Dutchess_III's avatar

@flutherother I don’t know if illiteracy has climbed, or it’s at the same level it has always been at. Perhaps the only difference is people who would have shied away from writing before, because the couldn’t write, often have no other means of communication now.

anartist's avatar

“sincerely” and “sincerely yours” are such different critters. You could be writing “I want to see your head on a stick” or ”. . . you drawn and quartered” and quite appropriately sign it “sincerely” but “sincerely yours” is a somewhat formal way of closing with good wishes. However, it really does seem to call for a written sig instead of an electronic one.

flutherother's avatar

@Dutchess_III That’s true. Illiteracy has been almost wiped out in the Western world, but now everyone can read and write respect for the written word has declined. People who text or email don’t stop and think about what they are writing. They don’t think that what they are writing is permanent like words on paper.

Dutchess_III's avatar

Something I have noticed…well, I teach adults. My students range from 18 to 60 (most of them are in their mid 20’s.) Without fail, my older students, 40+ have better writing skills than the younger.
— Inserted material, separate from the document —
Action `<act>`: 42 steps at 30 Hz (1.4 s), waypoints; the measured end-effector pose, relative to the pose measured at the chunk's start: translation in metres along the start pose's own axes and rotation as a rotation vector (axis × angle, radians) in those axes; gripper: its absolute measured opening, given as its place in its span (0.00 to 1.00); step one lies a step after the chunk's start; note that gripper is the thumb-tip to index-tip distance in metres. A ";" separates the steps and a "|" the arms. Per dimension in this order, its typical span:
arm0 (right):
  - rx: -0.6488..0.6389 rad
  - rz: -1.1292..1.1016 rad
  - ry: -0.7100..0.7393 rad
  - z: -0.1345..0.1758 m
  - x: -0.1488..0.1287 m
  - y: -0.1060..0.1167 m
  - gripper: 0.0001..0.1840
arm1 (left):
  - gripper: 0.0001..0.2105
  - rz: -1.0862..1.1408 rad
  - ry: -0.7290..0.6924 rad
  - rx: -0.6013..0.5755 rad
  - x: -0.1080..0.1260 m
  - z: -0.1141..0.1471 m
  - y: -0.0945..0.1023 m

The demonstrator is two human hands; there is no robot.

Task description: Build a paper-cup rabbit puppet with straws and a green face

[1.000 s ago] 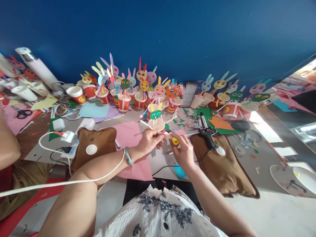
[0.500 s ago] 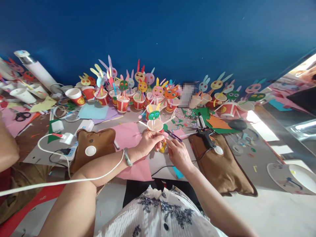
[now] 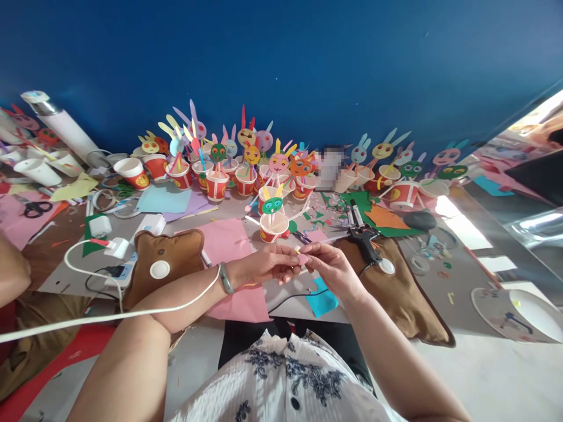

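Observation:
My left hand (image 3: 275, 264), with a bangle on its wrist, pinches a small pink paper piece (image 3: 302, 259) above the table. My right hand (image 3: 333, 266) comes in from the other side, its thumb and fingertips closed on the same piece. A tiny yellow bit shows by the fingertips; what it belongs to I cannot make out. Just beyond the hands stands a paper cup (image 3: 273, 228) with a green paper face (image 3: 272, 205), yellow ears and thin paper arms. Past my right fingers, a dark slim tool (image 3: 301, 236) lies partly hidden.
Many decorated red-and-white cups (image 3: 217, 186) line the blue wall. A black glue gun (image 3: 367, 245) rests on a brown cushion (image 3: 396, 293); another brown cushion (image 3: 169, 249) lies left. Pink paper (image 3: 229, 234), blue paper (image 3: 322, 299) and green scraps (image 3: 352, 202) cover parts of the table.
My right hand has lifted and turned, and its fingertips now grip the pink piece. My left hand has shifted slightly lower. More of the blue paper and the cup's front shows.

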State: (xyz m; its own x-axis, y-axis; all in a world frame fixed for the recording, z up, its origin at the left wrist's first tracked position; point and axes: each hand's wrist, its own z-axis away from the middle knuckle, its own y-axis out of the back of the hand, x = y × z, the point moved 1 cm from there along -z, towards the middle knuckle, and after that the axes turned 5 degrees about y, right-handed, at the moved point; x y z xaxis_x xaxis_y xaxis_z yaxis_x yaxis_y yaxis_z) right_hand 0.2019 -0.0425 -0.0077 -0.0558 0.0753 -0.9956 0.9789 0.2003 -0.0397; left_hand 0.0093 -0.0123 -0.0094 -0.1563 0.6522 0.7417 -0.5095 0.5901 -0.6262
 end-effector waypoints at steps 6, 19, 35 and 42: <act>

I had a student, he’s about 43, write up an outline. He didn’t have to ask for help, and he worked up a perfect outline. Something changed drastically in the teaching and or expectations of our children after 1990. I have a feeling it was the parents whining about “You’re making my baby work too hard. Don’t you know he has ADD/ADHD,” whatever.
I have one 18 year old student who CONSTANTLY reminds me that he has ADD, has trouble concentrating, uses that as an excuse to turn in crappy work. I just ignore his excuses and keep reassigning it until it’s done correctly. He has slowly, slowly started turning in better work, the first time around, and has backed off of his whining excuses.
We haven’t done our kids any favors in the last 20 years…and it ISN’T the teacher’s fault.

lifeflame's avatar

@Judi
I know what you mean though. When I write “sincerely” in personal correspondence, and I feel that I really mean it.

downtide's avatar

“Sincerely” seems very formal and business-like to me. I compose and write up to thirty business letters a day and nearly all of them end “Yours sincerely”. My family would think I’d gone nuts if I closed a letter or email to them that way. Business emails are closed with “Best regards”. When I write to my family I close with “Lots of love.”

Dutchess_III's avatar

In this rush, rush world, I don’t think people really appreciate all of the extra bells and whistles. For example, my banker emailed me, said, “Wanted to be sure that we are going restart the $300 debit on the Durango on the 21st.”
I sent back, “Yes.”
I mean…what else is there to say? Maybe “Thanks.”